Records from a data collection:
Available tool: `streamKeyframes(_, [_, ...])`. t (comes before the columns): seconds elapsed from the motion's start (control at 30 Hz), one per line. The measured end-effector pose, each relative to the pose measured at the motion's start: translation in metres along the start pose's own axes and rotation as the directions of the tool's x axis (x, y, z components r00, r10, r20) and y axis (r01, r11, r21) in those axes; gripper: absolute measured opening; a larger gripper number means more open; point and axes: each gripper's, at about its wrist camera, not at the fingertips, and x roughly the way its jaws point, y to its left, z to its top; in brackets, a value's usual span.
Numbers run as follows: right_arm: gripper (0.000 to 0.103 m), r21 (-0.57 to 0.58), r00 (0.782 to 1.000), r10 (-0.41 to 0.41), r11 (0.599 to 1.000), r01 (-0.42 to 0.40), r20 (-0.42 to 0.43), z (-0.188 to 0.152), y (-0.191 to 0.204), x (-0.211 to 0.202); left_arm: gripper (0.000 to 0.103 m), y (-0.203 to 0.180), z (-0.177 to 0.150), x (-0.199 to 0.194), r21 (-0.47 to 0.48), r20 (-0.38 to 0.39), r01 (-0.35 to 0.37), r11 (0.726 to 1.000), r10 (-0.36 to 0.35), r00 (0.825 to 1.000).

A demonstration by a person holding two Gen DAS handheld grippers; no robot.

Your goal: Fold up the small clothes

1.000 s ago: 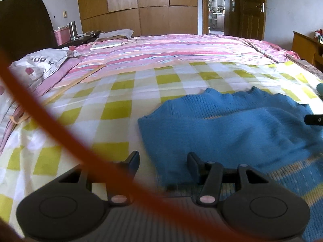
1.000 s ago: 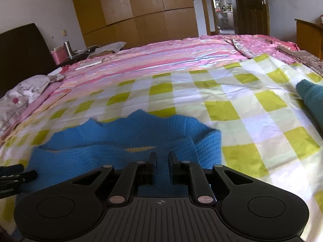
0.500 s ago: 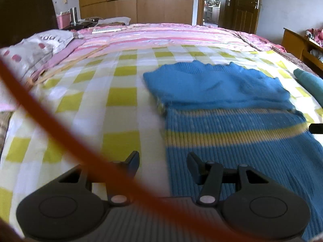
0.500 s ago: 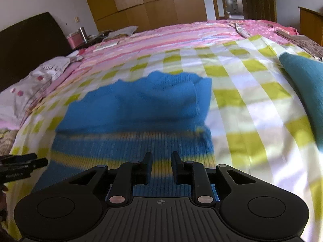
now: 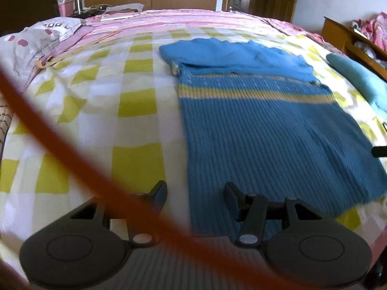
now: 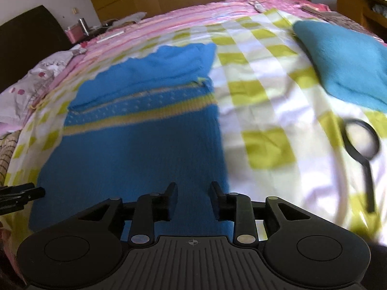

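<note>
A blue knitted sweater with a yellow stripe lies flat on the checked bedspread; its far part is folded over towards me. It also shows in the right wrist view. My left gripper is open and empty, above the sweater's near left edge. My right gripper is open and empty, above the sweater's near right edge. The left gripper's tip shows at the left of the right wrist view.
A teal garment lies on the bed to the right. A black magnifying glass lies near the bed's right edge. Pillows are at the left, a wooden cabinet at the right. A blurred orange cord crosses the left wrist view.
Both grippers have pulled back towards the near end of the sweater. The right gripper's jaws have opened wider. The sweater's far part stays folded over.
</note>
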Motion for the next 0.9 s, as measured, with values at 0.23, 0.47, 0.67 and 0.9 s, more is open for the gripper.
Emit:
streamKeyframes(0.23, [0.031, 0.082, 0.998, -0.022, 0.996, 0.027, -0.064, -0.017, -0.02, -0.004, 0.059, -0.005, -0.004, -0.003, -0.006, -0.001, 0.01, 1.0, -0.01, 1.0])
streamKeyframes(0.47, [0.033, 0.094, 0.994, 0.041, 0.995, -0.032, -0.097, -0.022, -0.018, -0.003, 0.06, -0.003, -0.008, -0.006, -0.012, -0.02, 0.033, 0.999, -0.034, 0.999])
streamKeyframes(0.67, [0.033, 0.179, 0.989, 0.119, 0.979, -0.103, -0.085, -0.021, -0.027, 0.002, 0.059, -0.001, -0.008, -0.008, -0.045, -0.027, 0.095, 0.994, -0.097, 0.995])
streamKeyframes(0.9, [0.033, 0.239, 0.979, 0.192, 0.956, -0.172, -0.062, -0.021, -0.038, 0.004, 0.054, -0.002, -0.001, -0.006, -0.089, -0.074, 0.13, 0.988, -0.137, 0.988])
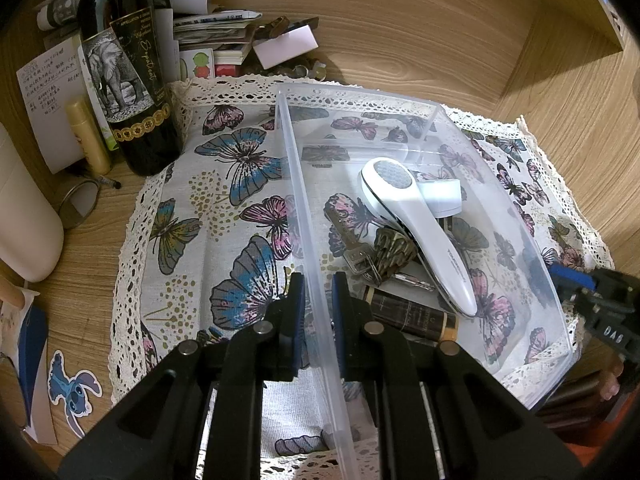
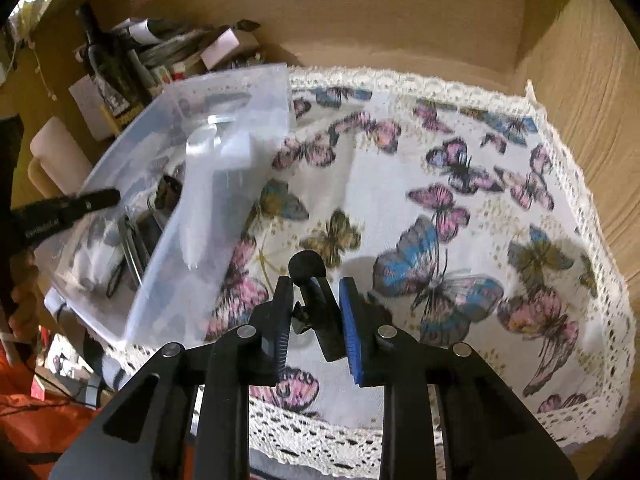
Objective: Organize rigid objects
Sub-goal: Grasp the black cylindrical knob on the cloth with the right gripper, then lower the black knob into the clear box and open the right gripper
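A clear plastic bin (image 1: 500, 168) sits on the butterfly cloth (image 1: 224, 184). It holds a white handheld device (image 1: 416, 216), a bunch of keys (image 1: 360, 254) and a dark tube (image 1: 412, 314). My left gripper (image 1: 318, 292) is shut on the bin's left wall. In the right wrist view the bin (image 2: 224, 128) is at the left, blurred. My right gripper (image 2: 316, 300) is shut on a black clip-like tool (image 2: 314, 296) above the cloth (image 2: 460, 200), beside the bin's near right corner. The right gripper also shows at the right edge of the left wrist view (image 1: 588, 292).
A dark wine bottle (image 1: 124, 68), a gold tube (image 1: 90, 136), a white container (image 1: 24, 208), a small round mirror (image 1: 78, 204) and stacked papers (image 1: 216, 28) crowd the wooden desk behind and left of the cloth. A wooden wall (image 2: 580, 100) borders the right.
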The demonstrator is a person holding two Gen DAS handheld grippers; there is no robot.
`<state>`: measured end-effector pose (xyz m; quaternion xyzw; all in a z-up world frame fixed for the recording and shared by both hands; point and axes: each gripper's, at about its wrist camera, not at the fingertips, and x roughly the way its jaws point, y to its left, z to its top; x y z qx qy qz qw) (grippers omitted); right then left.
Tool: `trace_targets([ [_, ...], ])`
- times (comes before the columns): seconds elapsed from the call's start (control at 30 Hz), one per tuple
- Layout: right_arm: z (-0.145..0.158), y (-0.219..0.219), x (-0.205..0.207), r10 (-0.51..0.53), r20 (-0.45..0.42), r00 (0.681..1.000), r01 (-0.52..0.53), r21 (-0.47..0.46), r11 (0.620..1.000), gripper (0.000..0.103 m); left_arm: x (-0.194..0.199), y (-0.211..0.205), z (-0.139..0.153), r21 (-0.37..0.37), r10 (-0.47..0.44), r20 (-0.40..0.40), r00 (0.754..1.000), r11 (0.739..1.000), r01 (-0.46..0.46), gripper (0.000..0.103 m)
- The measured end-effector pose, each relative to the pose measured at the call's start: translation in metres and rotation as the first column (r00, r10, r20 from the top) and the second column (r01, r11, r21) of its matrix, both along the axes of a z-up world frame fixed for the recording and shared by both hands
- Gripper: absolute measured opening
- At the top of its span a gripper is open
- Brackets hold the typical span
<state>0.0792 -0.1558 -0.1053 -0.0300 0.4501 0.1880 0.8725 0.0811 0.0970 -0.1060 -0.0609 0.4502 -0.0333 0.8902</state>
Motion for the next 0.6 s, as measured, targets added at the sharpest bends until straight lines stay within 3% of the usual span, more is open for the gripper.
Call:
trace_targets([
  [0.6, 0.065, 0.051, 0.028, 0.107, 0.221, 0.969, -0.129, 0.085, 0.988, 0.022, 0.000, 0.000, 0.000, -0.001, -0.002, -0.001, 1.000, 1.000, 0.002, 0.012],
])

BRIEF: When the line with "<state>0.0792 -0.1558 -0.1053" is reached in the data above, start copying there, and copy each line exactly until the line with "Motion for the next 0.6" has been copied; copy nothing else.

RESPONSE TO THE EXERCISE:
<state>0.0792 -0.1558 -0.1053 -0.0300 0.4501 0.1880 0.8725 0.0811 0.0970 -0.1060 -0.0609 0.4502 -0.0333 0.8902</state>
Motion for the next 0.6 s, as measured, targets added at the sharpest bends until straight lines stay within 3% of the usual span, more is open for the gripper.

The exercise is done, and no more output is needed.